To Limit, or Not To Limit
(Edit: Hello, Slashdotters. Thanks for coming. Please don’t mind the mud, the Diggers yesterday were a rowdy bunch. 🙂 I kid, I kid. The conversation I refer to in my first paragraph, which ranged over many topics in a monster-thread, began here.)
Recently I (foolishly) allowed myself to be drawn into a conversation about software piracy on Slashdot, where I said something to the effect of “My software has the least restrictive registration scheme I could devise, just enough to keep honest men honest”. This is not very popular at Slashdot, where the consensus is that you should put up a Paypal button and ask for donations and if you’re worthy you’ll make even more money.
This is, well, complete and utter rubbish. If you intend to make money by selling software, you need to limit your trial version. The only question is how. If you’ve got altruistic motives, if don’t like charging money, you can do whatever you want.
In the days of yore when shareware was a bright new idea on the scene and the ASP had an ironclad “no crippling” policy, Colin Messitt performed a brilliant experiment. He took a utility which had just written and had it secretly flip a coin on first installation: it would either function in unrestricted mode without being registered (and have two nag screens for donations) or it would be feature-limited (and have two nag screens offering the upgrade). When orders came in, Colin was able to track whether the order had been generated by the limited or unlimited version of his software. Keep in mind that this is a perfect experimental design: there is a control group which is guaranteed to be indistinguishable from the experimental group, and nobody but yourself knows whats going on.

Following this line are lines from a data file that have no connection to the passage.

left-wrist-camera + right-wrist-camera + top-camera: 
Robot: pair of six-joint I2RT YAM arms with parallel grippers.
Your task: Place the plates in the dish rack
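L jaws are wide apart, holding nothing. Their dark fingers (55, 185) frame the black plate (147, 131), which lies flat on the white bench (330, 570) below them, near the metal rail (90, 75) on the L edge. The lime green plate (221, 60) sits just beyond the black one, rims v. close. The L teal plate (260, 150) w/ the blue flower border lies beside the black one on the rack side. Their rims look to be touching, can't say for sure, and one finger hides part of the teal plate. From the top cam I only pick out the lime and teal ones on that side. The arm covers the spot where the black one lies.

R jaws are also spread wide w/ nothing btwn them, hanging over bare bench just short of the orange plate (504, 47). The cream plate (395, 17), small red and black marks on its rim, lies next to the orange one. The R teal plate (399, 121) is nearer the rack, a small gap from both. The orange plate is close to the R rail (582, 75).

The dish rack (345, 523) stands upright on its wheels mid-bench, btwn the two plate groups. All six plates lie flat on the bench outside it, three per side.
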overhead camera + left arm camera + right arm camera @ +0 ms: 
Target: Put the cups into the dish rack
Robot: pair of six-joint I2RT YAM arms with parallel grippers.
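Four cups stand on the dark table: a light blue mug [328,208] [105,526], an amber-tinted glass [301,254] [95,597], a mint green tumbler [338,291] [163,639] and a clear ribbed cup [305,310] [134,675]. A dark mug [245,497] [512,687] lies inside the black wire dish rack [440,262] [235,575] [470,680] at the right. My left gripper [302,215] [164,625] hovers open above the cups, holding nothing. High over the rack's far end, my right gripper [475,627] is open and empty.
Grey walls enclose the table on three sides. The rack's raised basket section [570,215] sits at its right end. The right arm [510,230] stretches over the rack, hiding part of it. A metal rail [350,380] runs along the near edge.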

Anyhow, to make a long story short, the limited version outsold the unlimited one. Five to one. Colin calculates that the experiment cost him $17,000 in sales versus having 100% of the installations be limited. Crickey.
Lets look at another example: Movable Type. Its a wonderful program and powers thousands of blogs across the Internet, including some of the biggest names out there. Movable Type was once donationware. Do you know how much the average donation was for? Note: average donation, not donation per user. Of all the people who thought Movable Type was worth paying real honest-to-God money for, the average donation was… 38 cents.
So if you’re going to limit your software, would you rather limit it based on features or based on elapsed time? I have a feeling this is highly specific to the actual software you have designed. For example, Bingo Card Creator gets used in many classroom once or twice a month. A full-features trial for 30-days is out of the question — “Oh, I only used that twice, why should I pay $25”? And I was worried that teachers would use Bingo Card Creator like they do many teaching supplies — fire it up, print up one master copy of all the included lessons (30 cards for each subject they need), and then just store those against need later in the year (and they can then just photocopy the cards and keep the master copy around for next time).
So here was my plan: I provide cards for free on my website and Bingo Card Creator will happily spit out cards for you, but there is no way to get enough cards to teach an entire classroom on anything. After you print out 15 copies for any particular word list you’re gently disallowed from printing more, told the reason, and if you attempt to circumvent the block you’ll find you keep getting the same 15 cards no matter what you do.
You can see, after Bingo Card Creator prints out 15 cards, that they will work for your classroom (or you can see that they won’t — I think its important that folks know exactly what they’re getting into). But you can’t teach class without 10 more cards, and those 10 cards cost you $24.95. And after you’ve made the leap saying “Well, I really want to play bingo on next Tuesday” you can justify it by saying “And hey, I can play bingo another 5 times this year and if I do this is really, really cheap”. (Making a set of bingo cards takes an hour, buying a set for class costs $10-15.)
The reason I can limit my software like this is because I know enough about my target market to know what feature I can disable which will keep the software attractive but render it very close to useless. For software which appeals to more people, this can be rather difficult. What feature would you knock out of Direct Access, for example? I’m at a loss — you could disable, say, autotext but many people don’t need autotext, and the folks who do need it would likely not use the rest of your program without it. So Direct Access is a timed trial — and, if you’ll pardon me tooting someone else’s horn, its absolutely brilliant at it. You see, if you’re the kind of person who really needs Direct Access, after you’ve used it for a week you can’t. Live. Without. It. If I didn’t have Direct Access installed on my computer it would hurt my productivity as much as losing my tab key. So when you run into that 30 day limit and the convinience you have been relying on for 3+ weeks just shuts down, you whip out the credit card. Plus there is an investment in using Direct Access, in that you’ve configured everything so its exactly to your liking, and if you had to investigate one of his competitors or Launchy (OSS with a similar feature set) you’d have to go through all the configuration again.
(P.S. Full disclosure: I bought Direct Access, at a discount to other Joel on Software readers he was offering, approximately 72 hours after installing it. The author doesn’t pay me to flog it and my opinions are totally my own. That being said, I love it love it love it.)
Edit: A few minor English improvements and more in-depth explanation of my “crippling” scheme. This got hit by a couple hundred people and I was embarassed about, e.g., spelling the man’s name “Colon” at one point.